Netanjahu stemmt sich gegen Machtverlust
Unter anderem baut er massiven Druck auf Abgeordnete aus, damit sie nicht für eine neue Regierung ohne ihn stimmen. Seine Unterstützer versammelten sich unter anderem vor den Häusern von Abgeordneten, um dem Ansinnen Netanjahus Nachdruck zu verleihen. Pro-Netanjahu Demonstranten beschimpften Bennett auf Kundgebungen in den letzten Tagen als "Verräter" und verbrannten Porträts des 49-Jährigen. Angesichts dieser Entwicklung erhält Bennett seit Donnerstag Schutz vom Geheimdienst Schin Bet.

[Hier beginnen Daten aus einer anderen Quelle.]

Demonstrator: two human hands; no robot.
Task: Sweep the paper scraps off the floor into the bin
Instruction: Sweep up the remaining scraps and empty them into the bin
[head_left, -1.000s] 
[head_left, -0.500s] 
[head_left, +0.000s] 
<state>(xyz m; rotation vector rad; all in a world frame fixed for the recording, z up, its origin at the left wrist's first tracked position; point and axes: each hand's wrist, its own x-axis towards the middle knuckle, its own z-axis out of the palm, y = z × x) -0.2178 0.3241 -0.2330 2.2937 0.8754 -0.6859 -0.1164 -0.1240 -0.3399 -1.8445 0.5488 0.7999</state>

Die Abgeordneten der Knesset werden am Montag formal über die Ankündigung der Opposition unterrichtet, eine Regierung ohne den langjährigen Ministerpräsidenten zu bilden. Damit wird der Weg für die zur Vereidigung der Regierung notwendige Vertrauensabstimmung in der Knesset geebnet. Diese wird laut israelischen Medienberichten voraussichtlich am Mittwoch oder dem darauffolgenden Montag stattfinden.
Nach Marathonverhandlungen und kurz vor Fristende hatte Oppositionsführer Lapid am vergangenen Mittwochabend die Bildung einer Regierung aus einem breiten Oppositionsbündnis verkündet. Auf dem Papier hat die "Koalition des Wandels" - bestehend aus rechten, linken und liberalen Parteien und erstmals auch einer arabischen Partei - eine hauchdünne Mehrheit in der Knesset und muss mögliche Abweichler unter den Parlamentariern fürchten. Die Koalitionspartner fordern daher, eine für die Vereidigung notwendige Abstimmung im Parlament so schnell wie möglich durchzuführen.
Sollten einige Abgeordnete aus der "Koalition des Wandels" doch noch abspringen, droht Israel die fünfte Parlamentswahl innerhalb von rund zwei Jahren.